[Opening Data segment section]
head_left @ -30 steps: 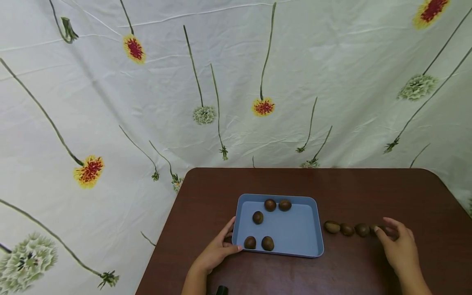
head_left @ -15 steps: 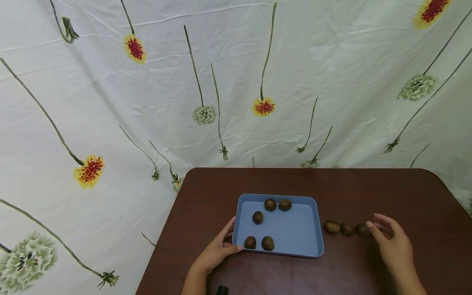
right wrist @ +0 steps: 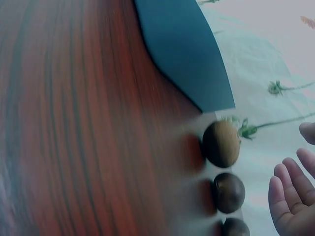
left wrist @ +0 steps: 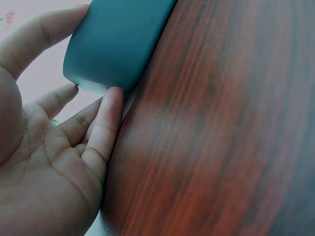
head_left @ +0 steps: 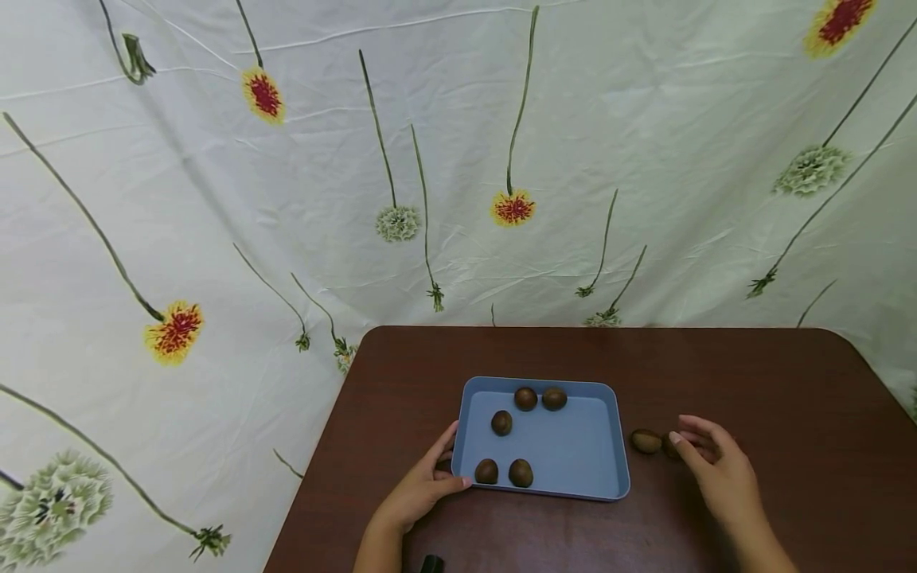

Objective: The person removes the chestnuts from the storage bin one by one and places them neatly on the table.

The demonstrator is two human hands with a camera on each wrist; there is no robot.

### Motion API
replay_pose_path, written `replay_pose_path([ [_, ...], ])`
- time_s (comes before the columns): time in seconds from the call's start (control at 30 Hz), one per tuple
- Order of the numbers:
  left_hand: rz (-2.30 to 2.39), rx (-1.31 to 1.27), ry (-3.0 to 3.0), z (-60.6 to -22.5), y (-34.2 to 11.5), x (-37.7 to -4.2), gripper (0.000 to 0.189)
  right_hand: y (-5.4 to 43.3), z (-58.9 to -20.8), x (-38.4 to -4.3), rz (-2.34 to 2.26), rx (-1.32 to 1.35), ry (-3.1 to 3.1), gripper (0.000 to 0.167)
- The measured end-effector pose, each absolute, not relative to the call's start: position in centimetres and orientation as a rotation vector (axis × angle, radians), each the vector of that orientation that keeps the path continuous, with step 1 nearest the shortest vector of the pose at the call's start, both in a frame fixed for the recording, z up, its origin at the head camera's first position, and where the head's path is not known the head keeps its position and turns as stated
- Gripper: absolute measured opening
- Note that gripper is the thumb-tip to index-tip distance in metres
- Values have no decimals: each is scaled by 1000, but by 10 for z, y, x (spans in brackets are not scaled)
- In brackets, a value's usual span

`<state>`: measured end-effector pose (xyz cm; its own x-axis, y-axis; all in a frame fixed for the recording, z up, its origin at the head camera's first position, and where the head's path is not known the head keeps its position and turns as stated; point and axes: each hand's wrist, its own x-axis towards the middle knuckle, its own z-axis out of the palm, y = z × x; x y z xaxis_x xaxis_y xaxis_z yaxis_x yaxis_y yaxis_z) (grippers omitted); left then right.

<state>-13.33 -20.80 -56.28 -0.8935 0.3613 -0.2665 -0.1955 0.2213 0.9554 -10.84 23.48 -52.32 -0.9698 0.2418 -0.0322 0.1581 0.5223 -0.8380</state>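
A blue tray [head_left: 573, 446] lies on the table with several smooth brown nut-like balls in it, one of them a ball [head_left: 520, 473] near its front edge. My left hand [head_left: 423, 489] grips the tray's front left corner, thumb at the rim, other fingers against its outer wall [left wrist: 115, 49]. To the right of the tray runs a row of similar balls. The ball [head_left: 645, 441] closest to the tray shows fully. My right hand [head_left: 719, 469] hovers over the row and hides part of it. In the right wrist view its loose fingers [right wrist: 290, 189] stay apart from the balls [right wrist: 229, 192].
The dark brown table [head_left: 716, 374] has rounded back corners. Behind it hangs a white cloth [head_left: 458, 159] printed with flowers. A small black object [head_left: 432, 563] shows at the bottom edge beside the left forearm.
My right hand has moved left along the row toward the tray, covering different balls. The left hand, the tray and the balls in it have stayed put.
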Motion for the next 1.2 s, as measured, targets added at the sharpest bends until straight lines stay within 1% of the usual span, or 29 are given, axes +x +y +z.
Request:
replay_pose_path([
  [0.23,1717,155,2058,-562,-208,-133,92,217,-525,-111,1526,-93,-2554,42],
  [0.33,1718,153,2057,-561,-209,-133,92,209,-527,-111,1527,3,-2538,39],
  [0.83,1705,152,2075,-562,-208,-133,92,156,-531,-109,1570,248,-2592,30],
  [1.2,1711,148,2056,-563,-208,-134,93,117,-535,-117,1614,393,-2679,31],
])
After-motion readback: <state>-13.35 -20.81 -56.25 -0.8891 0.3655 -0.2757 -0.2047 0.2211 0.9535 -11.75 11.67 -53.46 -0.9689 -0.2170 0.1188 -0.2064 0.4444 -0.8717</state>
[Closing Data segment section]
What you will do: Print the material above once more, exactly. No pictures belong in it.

Task output:
head_left @ -30 steps: 
head_left @ -15 steps: 
right wrist @ +0 steps: 
left wrist @ +0 steps: 
head_left @ +0 steps: 

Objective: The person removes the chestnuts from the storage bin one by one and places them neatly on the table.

The demonstrator is two human hands with a camera on each wrist; there is no robot.

### Motion API
replay_pose_path, written `replay_pose_path([ [_, ...], ])`
- time_s (comes before the columns): time in seconds from the call's start (control at 30 Hz), one per tuple
- Order of the numbers:
  left_hand: rz (-2.30 to 2.39), rx (-1.31 to 1.27), ry (-3.0 to 3.0), z (-60.6 to -22.5), y (-34.2 to 11.5), x (-37.7 to -4.2), gripper (0.000 to 0.189)
  right_hand: y (-5.4 to 43.3), z (-58.9 to -20.8), x (-38.4 to -4.3), rz (-2.34 to 2.26), rx (-1.32 to 1.35), ry (-3.1 to 3.1), gripper (0.000 to 0.167)
- The measured end-effector pose, each absolute, not relative to the call's start: position in centimetres and orientation as a rotation vector (axis × angle, radians), each the vector of that orientation that keeps the path continuous, with step 1 nearest the shortest vector of the pose at the call's start, both in a frame fixed for the recording, z up, its origin at the head camera's first position, and where the head's path is not known the head keeps its position and turns as stated
- Gripper: absolute measured opening
- Note that gripper is the thumb-tip to index-tip distance in metres
- Values have no decimals: each is scaled by 1000, but by 10 for z, y, x (spans in brackets are not scaled)
- In brackets, a value's usual span

`<state>`: measured end-effector pose (xyz cm; its own x-axis, y-axis; all in a frame fixed for the recording, z up, its origin at the head camera's first position, and where the head's path is not known the head keeps its position and turns as stated; point and axes: each hand's wrist, its own x-axis towards the middle knuckle, its own z-axis out of the palm, y = z × x; x y z xaxis_x xaxis_y xaxis_z yaxis_x yaxis_y yaxis_z) (grippers omitted); left then right.

<state>-13.33 -20.80 -56.28 -0.8935 0.3613 -0.2665 -0.1955 0.2213 0.9554 -10.84 23.48 -52.32 -0.9698 0.2418 -0.0322 0.1581 0.5223 -0.8380</state>
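A blue tray [head_left: 573, 446] lies on the table with several smooth brown nut-like balls in it, one of them a ball [head_left: 520, 473] near its front edge. My left hand [head_left: 423, 489] grips the tray's front left corner, thumb at the rim, other fingers against its outer wall [left wrist: 115, 49]. To the right of the tray runs a row of similar balls. The ball [head_left: 645, 441] closest to the tray shows fully. My right hand [head_left: 719, 469] hovers over the row and hides part of it. In the right wrist view its loose fingers [right wrist: 290, 189] stay apart from the balls [right wrist: 229, 192].
The dark brown table [head_left: 716, 374] has rounded back corners. Behind it hangs a white cloth [head_left: 458, 159] printed with flowers. A small black object [head_left: 432, 563] shows at the bottom edge beside the left forearm.
My right hand has moved left along the row toward the tray, covering different balls. The left hand, the tray and the balls in it have stayed put.
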Motion for the next 1.2 s, as measured, targets added at the sharpest bends until straight lines stay within 1% of the usual span, or 29 are given, axes +x +y +z.
Request:
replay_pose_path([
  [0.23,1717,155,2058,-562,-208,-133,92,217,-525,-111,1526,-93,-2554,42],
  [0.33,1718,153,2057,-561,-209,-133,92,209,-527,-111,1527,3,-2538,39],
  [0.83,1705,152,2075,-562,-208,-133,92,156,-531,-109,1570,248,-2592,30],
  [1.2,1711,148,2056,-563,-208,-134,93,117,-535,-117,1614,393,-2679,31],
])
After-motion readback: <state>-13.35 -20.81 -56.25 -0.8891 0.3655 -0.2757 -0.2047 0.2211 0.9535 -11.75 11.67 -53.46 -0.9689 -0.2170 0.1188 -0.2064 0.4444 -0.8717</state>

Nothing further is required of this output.